Google organized the Google Data Cloud Summit 2022 conference sharing product announcements, data products’ strategy and roadmap, insights of their products, and customer success stories using Google Cloud Data products. The focus of the conference was primarily on solutions in the context of Artificial Intelligence (AI), Machine Learning, Data Analytics, and Cloud Databases. This article summarizes the key takeaways based on the trends and themes observed during the conference.

#1 — Multi-cloud is the new reality for modern data architecture

“Google is making a lot of progress in multicloud, which allows you to not have to think about the vendor and just adopt what you need to do the job well. ”
— Dave Johnson, VP of Informatics, Data Science, and AI at Moderna

  • Google recognized the growth of multi-cloud products and distributed data usage by the customers with AWS, Azure, and other cloud providers.
  • The launch of BigLake as a multi-cloud data lake is a step in the enablement towards supporting customers by harnessing the power of cloud products and data available across multiple providers.
  • BigQuery Omni has been supporting federated multi-cloud data analytics since 2020. 
  • Unified governance in a multi-cloud solution with data movement, discovery, lifecycle management, data quality, and more is the need of the hour and BigLake supports the same.
Google's New Offering - BigLake - Key Takeaways From Google Data Cloud Summit 2022
Google’s New Offering — BigLake (Image Source: Google Cloud Summit)

#2 — Data is limitless with Cloud as the backbone

Data has moved beyond the analyst and now impacts every employee, every customer, and every partner.
 — Gerrit Kazmaier, VP and GM of Database, Data Analytics, and Looker

  • Unifying data lakes and warehouses to provide limitless access to data is the key trend and the product innovations are supporting the cause.
  • Democratization of machine learning solutions by lowering the cost of Google Cloud products is a new way forward.
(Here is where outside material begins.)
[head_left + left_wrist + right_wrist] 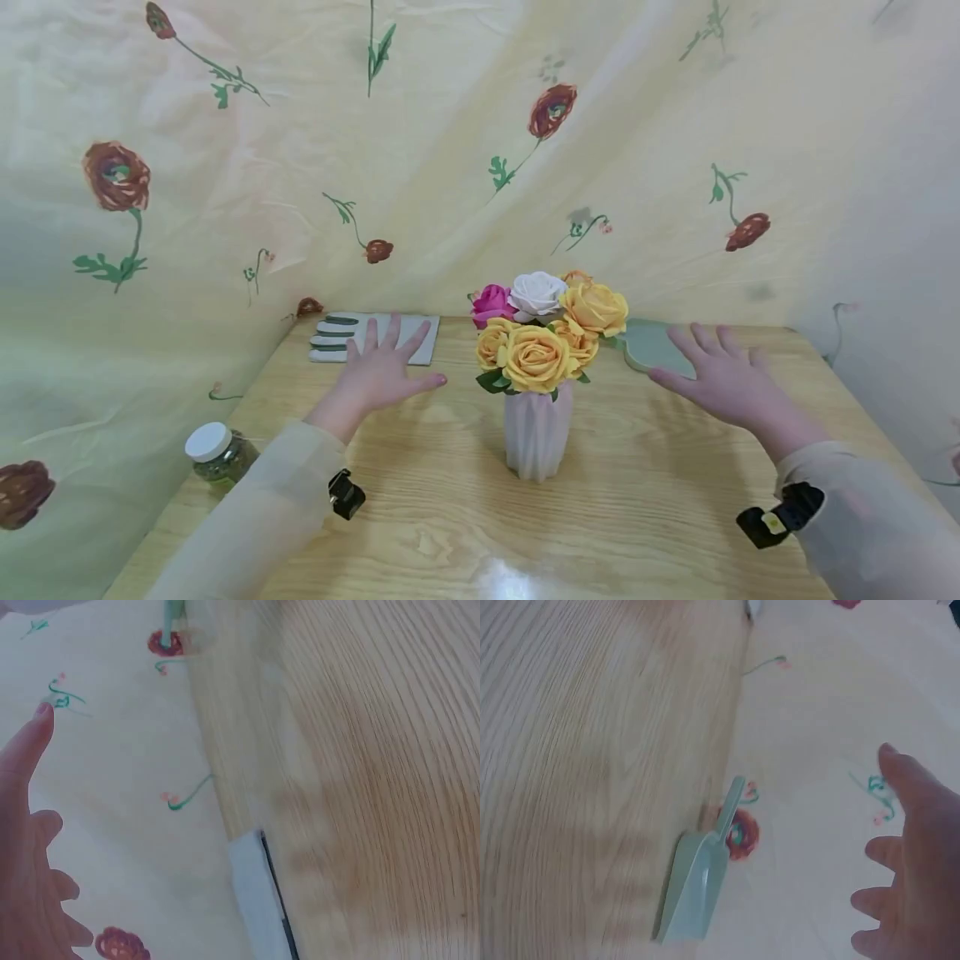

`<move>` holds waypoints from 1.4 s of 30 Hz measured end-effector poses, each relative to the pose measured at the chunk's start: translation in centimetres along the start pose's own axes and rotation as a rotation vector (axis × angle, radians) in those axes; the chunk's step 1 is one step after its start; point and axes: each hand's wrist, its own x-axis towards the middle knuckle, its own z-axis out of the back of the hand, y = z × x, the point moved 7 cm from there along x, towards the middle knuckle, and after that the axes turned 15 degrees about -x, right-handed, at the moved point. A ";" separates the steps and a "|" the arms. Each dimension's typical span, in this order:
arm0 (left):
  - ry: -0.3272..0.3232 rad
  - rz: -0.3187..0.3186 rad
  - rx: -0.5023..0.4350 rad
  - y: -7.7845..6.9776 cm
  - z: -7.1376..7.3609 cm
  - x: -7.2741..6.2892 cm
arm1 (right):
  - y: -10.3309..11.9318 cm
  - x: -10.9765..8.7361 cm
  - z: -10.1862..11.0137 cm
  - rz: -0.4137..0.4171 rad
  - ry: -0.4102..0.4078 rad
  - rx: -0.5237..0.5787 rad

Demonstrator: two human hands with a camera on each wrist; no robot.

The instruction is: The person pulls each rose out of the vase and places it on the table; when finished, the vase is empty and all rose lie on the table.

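Note:
My left hand [378, 371] is held over the table with its fingers spread and nothing in it. Behind it at the back left lies a flat pale grey thing with finger-like strips and dark green gaps [420, 337]; its kind is unclear. My right hand [723, 379] is also spread and holds nothing. Close to it at the back right is a pale green dustpan [697, 881] with a short handle, partly covered by the hand in the head view. Between the hands stands a ribbed pale vase [536, 433], filled with yellow, white and pink artificial roses [536, 358].
A clear jar [228, 462] with a white lid and dark contents stands at the table's left edge, partly behind the left sleeve. The wooden table [450, 533] meets a flower-printed cloth [450, 150] at the back and sides. Black cameras [347, 494] sit on both wrists.

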 end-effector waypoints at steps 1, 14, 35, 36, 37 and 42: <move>0.000 -0.006 -0.011 -0.3 -0.1 -0.1 | 0.4 0.0 0.1 0.009 -0.005 0.012; 0.038 -0.138 -0.177 -4.0 -2.0 -1.4 | 5.7 -1.1 2.6 0.182 -0.065 0.486; 0.127 -0.371 -0.771 -9.7 -6.1 -2.5 | 10.0 -1.1 4.4 0.156 -0.171 1.062; 0.129 -0.353 -0.786 -9.7 -6.3 -2.5 | 10.1 -1.1 4.5 0.154 -0.176 1.081; 0.129 -0.335 -0.798 -9.7 -6.5 -2.6 | 10.2 -1.1 4.5 0.149 -0.181 1.092; 0.101 -0.296 -0.865 -9.9 -7.3 -2.4 | 10.4 -1.1 4.6 0.118 -0.191 1.143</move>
Granular instance sizing for democratizing Spanner (preview) supporting 1/10th the size and cost is a great example.
  • BigLake (as a data lake storage engine), Spanner Change Streams (to track real-time changes and remove data limits by supporting data)
  • Click here to read more on the limitless data approach by Google.
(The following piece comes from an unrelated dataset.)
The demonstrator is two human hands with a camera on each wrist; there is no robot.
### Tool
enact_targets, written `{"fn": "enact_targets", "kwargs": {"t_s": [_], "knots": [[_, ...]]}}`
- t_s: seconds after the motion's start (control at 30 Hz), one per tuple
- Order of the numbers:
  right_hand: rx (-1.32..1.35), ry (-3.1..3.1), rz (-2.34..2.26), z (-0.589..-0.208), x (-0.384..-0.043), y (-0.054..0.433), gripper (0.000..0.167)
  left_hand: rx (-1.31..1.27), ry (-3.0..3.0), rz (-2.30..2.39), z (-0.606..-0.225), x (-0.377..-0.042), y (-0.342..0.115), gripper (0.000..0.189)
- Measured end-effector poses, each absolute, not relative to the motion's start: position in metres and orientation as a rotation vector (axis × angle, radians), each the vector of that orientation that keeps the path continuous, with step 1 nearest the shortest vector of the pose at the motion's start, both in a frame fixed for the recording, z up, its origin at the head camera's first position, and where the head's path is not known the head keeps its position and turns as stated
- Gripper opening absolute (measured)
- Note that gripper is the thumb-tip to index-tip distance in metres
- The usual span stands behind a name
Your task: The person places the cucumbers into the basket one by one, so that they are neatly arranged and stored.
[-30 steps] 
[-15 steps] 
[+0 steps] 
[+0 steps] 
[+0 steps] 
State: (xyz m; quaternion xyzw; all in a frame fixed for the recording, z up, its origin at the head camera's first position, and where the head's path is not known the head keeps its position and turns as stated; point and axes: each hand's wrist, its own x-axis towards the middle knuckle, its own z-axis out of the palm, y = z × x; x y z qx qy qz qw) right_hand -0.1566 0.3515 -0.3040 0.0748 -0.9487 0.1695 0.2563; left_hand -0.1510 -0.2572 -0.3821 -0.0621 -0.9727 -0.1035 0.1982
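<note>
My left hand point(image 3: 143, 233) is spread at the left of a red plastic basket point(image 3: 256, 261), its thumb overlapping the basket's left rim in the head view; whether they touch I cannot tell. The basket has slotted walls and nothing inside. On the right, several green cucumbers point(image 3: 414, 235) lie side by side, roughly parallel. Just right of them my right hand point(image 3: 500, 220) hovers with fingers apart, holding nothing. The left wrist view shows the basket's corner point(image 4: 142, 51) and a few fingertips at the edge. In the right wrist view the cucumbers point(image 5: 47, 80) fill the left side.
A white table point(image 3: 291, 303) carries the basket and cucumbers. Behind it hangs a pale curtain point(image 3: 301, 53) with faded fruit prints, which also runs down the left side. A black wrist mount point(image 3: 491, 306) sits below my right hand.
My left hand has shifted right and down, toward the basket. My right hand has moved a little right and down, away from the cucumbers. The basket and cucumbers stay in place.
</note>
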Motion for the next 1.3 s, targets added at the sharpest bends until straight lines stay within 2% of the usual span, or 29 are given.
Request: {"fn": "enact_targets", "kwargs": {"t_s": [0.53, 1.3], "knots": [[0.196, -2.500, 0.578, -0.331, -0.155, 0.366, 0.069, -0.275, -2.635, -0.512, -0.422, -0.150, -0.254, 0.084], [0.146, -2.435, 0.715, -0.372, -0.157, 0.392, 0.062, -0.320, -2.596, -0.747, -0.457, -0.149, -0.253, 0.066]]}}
#3 — Opensource and open data formats on-rise

Our commitment to open source and open data has led us to share datasets, services and software with everyone. 78% of Global IT leaders stated that multi/hybrid cloud support is a major consideration when selecting a cloud provider and 74% preferred open source cloud solutions.
 — Sources: Google, Google-commissioned IDG research

  • Open-source solutions such as Apache Spark (Unified engine for large-scale data analytics), Presto (Distributed SQL query engine), Apache Hadoop, and others continue to become industry-standard in enterprise data lakes and big data architectures. Google’s support for open-source has been phenomenal and will continue to evolve over the years bringing innovative solutions to the community.
  • Google BigQuery, a data warehouse solution launched almost 10 years back, now supports multiple Open source software (OSS). With BigLake expanding BigQuery capabilities to other object stores supporting open data formats such as CSV, JSON, Avro, Parquet, and ORC.
BigLake + BigQuery Expanding Data Capabilities - Key Takeaways From Google Data Cloud Summit 2022
BigLake + BigQuery Expanding Data Capabilities (Image Source: Google Cloud Summit)
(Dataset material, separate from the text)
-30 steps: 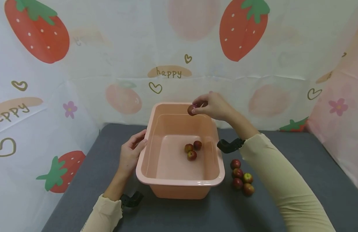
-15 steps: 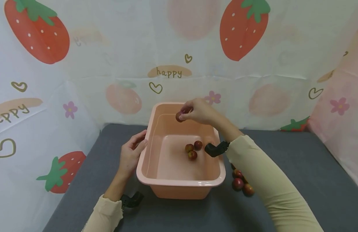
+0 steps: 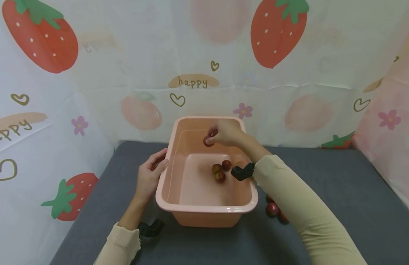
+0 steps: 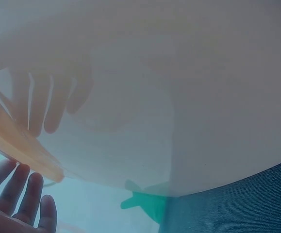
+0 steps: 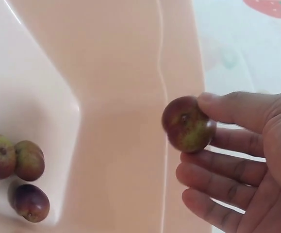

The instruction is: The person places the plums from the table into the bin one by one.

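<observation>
My right hand (image 3: 228, 132) pinches a red-and-green plum (image 5: 186, 125) between thumb and fingers, inside the far end of a pink plastic basin (image 3: 206, 209) and above its floor. In the right wrist view the other fingers (image 5: 218, 187) extend below the fruit. Three more plums (image 3: 220, 177) lie close together on the basin floor, right of its middle. My left hand (image 3: 150, 176) holds the basin's left rim, thumb near the top edge. The left wrist view shows its fingers (image 4: 29, 196) right under the rim, in front of the basin's pale outer wall.
Several plums (image 3: 272, 209) lie on the grey tabletop (image 3: 102, 206) right of the basin, partly hidden by the right sleeve (image 3: 300, 206). A strawberry-printed cloth (image 3: 191, 48) hangs behind the table and along its sides. A black wrist mount (image 3: 243, 172) juts from the right wrist over the basin.
My right hand has carried the plum left, then lower into the basin. Its sleeve now covers more of the plums on the table. The left hand keeps its place.
</observation>
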The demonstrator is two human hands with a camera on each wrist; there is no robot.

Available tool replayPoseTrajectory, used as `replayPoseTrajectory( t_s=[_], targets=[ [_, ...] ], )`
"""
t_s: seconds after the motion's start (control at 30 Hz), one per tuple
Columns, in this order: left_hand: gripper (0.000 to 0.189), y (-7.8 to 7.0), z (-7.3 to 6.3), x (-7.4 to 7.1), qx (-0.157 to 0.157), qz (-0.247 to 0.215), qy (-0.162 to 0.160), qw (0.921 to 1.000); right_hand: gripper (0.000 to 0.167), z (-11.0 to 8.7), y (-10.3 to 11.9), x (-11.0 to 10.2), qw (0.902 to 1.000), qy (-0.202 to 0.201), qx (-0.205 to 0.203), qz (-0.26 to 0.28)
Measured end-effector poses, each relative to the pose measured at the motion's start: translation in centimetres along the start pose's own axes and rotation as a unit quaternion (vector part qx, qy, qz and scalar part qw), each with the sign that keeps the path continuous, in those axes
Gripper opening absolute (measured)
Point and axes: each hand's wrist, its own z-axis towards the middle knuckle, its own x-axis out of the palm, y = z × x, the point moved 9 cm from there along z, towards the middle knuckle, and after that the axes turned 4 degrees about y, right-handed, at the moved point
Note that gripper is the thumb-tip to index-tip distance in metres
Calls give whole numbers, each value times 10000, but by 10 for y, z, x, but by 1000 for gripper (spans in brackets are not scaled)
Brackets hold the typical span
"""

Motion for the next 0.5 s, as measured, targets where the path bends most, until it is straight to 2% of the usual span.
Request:
replayPoseTrajectory(
  t_s=[0.17, 0.5],
  targets=[
    [41, 0, 0, 0, 30, 25, 24, 10000, 17, 4, 1, 8, 9998, 161, -77, 1],
    [42, 1, 1, 0, 72, 102, 77, 9999, 11, 13, 2, 29, 9977, 640, 88, -185]
  ],
)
#4 — Innovation with new products and features with Serverless offerings is the way forward

We remain committed to continued innovation with the leading data and analytics companies where our customers are investing. 
 — Gerrit Kazmaier, VP and GM of Database, Data Analytics, and Looker

In continuation of their innovation culture, Google announced the preview launch of the following products:

  • BigLake is a new data lake storage engine that makes it easier for enterprises to analyze the data in their data warehouses and data lakes supporting multiple clouds.
  • Spanner Change Streams, allows customers to track changes within their Spanner database and easily access and integrate this data with other systems to unlock new value from data.
  • Analytics Hub, a data exchange platform for data, ML models, or other analytics assets to increase the ROI of data initiatives.
  • Data Lineage to record, visualize and understand the relationship between data assets based on the flow of data.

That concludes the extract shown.